Tracking tumors in real time using a way to map their DNA is vital for drug development and better provides insight into how tumors evade chemotherapy drug regimens.
Alienating cancer cells to immune-mediated tumor immunity and allowing for clinical trials has been a goal within decades of cancer radiation therapy. In 2017 researchers from the University of Louisville Cincinnati Childrens Hospital Medical Center and Memorial Sloan Kettering Cancer Center within Sloan Kettering Research Institute (MSK) reported one of the first detection systems that enabled imaging of immune-mediated tumor immunity (IMT) and an increased history of remission in melanoma that responds well to chemotherapy.
It is perhaps not surprising that tumors respond to treatment with radiation therapy but continues to do so because they are anticipatory said Dr. Jorge Lanfranchi Senior Scientist and Associate Editor-in-Chief of Mayo Clinic Proceedings. Our findings may lay the foundation for the development of reliable biomarkers that enable the development of optimal radiation therapy regimens for patients receiving chemotherapy and which will allow physicians to not have to resort to immunosuppressive drug combination approaches against this disease.

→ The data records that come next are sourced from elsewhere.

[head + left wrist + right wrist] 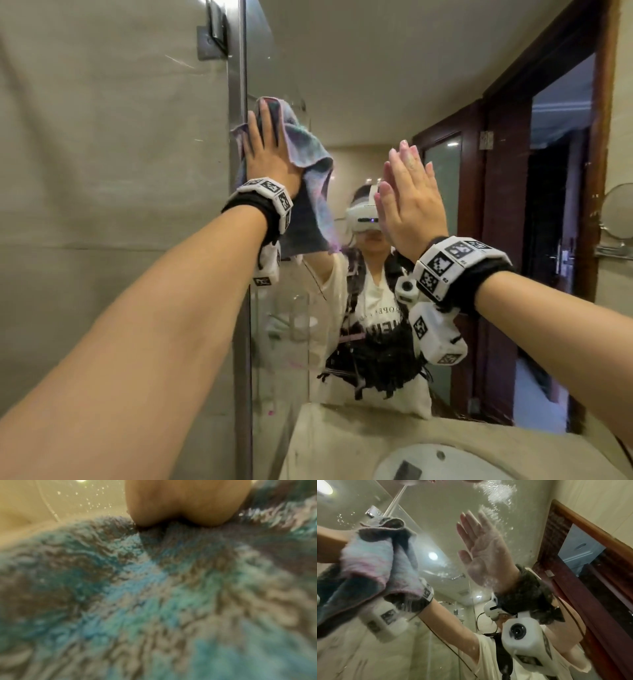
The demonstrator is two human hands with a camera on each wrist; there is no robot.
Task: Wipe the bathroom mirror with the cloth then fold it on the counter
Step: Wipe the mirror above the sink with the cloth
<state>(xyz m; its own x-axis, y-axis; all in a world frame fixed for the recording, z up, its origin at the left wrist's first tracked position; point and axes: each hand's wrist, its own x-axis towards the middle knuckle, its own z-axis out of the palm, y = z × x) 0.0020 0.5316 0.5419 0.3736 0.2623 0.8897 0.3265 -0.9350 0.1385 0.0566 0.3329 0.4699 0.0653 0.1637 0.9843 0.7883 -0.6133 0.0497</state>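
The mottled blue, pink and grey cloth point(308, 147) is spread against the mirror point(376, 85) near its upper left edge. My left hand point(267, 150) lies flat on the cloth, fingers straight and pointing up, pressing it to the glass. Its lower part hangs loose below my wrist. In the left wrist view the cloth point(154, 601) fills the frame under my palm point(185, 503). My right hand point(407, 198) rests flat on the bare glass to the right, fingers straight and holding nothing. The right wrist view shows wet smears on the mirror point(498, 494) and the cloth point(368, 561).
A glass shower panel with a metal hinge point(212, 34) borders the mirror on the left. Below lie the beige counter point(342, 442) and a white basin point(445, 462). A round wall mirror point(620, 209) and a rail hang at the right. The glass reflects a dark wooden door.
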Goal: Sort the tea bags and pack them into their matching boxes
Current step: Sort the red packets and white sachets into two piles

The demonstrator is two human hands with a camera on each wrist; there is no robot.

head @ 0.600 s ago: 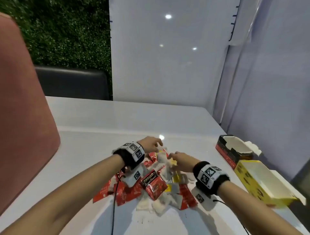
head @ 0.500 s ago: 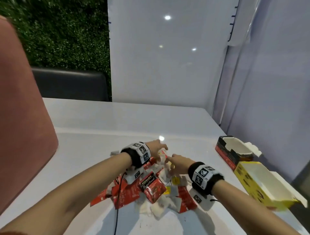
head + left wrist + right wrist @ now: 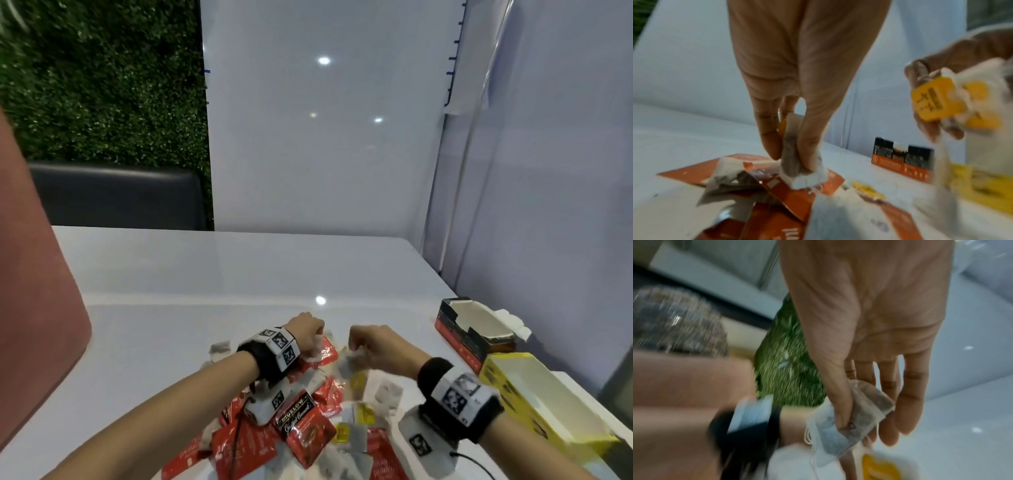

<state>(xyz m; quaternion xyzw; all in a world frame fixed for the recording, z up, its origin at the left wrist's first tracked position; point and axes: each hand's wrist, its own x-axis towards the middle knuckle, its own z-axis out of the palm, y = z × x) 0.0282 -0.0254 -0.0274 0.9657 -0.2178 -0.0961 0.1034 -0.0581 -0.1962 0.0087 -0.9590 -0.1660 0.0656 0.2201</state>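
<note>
A pile of tea bags (image 3: pixel 308 425) lies on the white table (image 3: pixel 205 274): red foil sachets and white paper bags with yellow tags. My left hand (image 3: pixel 313 346) hovers over the pile's far edge and pinches a white paper tea bag (image 3: pixel 795 164) between thumb and fingers. My right hand (image 3: pixel 356 347), a little to its right, grips a bunch of white tea bags (image 3: pixel 849 415) under the thumb; their yellow tags (image 3: pixel 935 100) show in the left wrist view. The red-and-black box (image 3: pixel 476 329) and the yellow box (image 3: pixel 534 397) stand open at the right.
A glass partition (image 3: pixel 513 171) runs along the table's right edge, just behind the boxes. A pink chair back (image 3: pixel 34 291) rises at the left, and a dark seat (image 3: pixel 116 195) stands beyond the far edge. Bare tabletop stretches beyond the pile.
Both hands have curled onto white tea bags and drawn slightly apart over the pile. The right hand has lifted its bunch off the table.
</note>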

Lanfranchi and colleagues deployed three key innovations in their efforts:
First the team demonstrated how to compare images using a convolutional neural network (CNN) architecture which allowed them to classify melanoma tumors into different antigens.
Second they provided immuno-specific markers (against proteins that recognize tumor antigens) for more aggressive andor longer-lived tumors to determine if they could distinguish between the two most common types of this deadly cancer.
Third they provided validation of electronic blood-based biomarkers (called positive- and negative-sense antibodies) to determine if a given drug combination approaches the integration of immune-sensing markers with response to chemotherapy.
Usually cancer cells such as those of melanoma migrate into healthy tissues and thence progress to the blood where the treatment terminates when the cancer is healed. However melanomas do not appear to reside in the blood permanently but instead proliferate present in anticipation of future loss of tumor-promoting white blood cells and significantly impose a burden on renal and cardiovascular tissue.
Immuno-specific indicators can control tumor progression and respond to therapy in a manner similar to microRNAs. Mouse models have shown that these indicators can differentiate between under- and overactive colon cancer cells similar to the clinical equivalent of blood-looking red blood cells and could serve as biomarkers of tumor progression severity.
Testing biomarkers that will help clinicians predict response to chemotherapy in patients with melanoma is an effective and important research area said Dr. Patrick Quinn Professor of Radiation Oncology and director of Memorial Sloan Ketterings Antimicrobial Agents Chemotherapy Center (AMSC) at Sloan Kettering and the papers senior author. These data enable clinicians to perform personalized analysis which will ultimately better the lives of our patients.